Article Date: 5/6/2009 | Resource: MLG

Bill on public pool safety clears hurdle

“LEGISLATURE: The measure, sponsored by Redlands GOP Assemblyman Bill Emmerson, targets drain entrapment.”

SACRAMENTO – An Inland lawmaker’s bill that would require anti-entrapment devices on some 80,000 public pools and spas in California cleared its first committee unanimously Monday.

Supporters said the bill would put the state in compliance with the Virginia Graeme Baker Pool and Safety Act, a federal law named for the granddaughter of former U.S. Secretary of State James Baker. She drowned in 2002 after being pinned against a hot tub drain.

“Pool drain entrapment is an unspeakable tragedy,” said Assemblyman Bill Emmerson, R-Redlands, the bill’s author.

The Consumer Product Safety Commission recorded 74 incidents of pool and spa entrapment between 1999 and 2007, including nine deaths.

It is unknown how many of the entrapment deaths and injuries were in California.

Victoria Young of the Riverside County Department of Public Health said she could not recall a drowning in the county caused by entrapment.

State law requires anti-entrapment covers on wading pools, new pools, and renovated pools. The proposed measure, beginning in December 2011, would extend the requirement to municipal pools and pools and hot tubs at apartment complexes, health clubs, and those operated by homeowners associations, among others.

It’s unknown how many pools and spas would be affected in Riverside and San Bernardino counties.

The bill, AB 1020, passed the Assembly Health Committee.
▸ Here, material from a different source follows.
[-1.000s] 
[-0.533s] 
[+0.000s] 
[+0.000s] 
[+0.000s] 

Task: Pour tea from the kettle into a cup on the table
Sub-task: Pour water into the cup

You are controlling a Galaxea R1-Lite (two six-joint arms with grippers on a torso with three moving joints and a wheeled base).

It will be heard next in the Assembly Appropriations Committee.

In 2001, legislation to require anti-entrapment covers on pools and hot tubs stalled in the state Senate amid allegations that the proposal would have benefited a specific manufacturer.

Tuesday, Glenn Takeoka of the California Department of Public Health said there are several types of devices that would qualify under this year’s bill, with the cheapest costing $1,000 to install.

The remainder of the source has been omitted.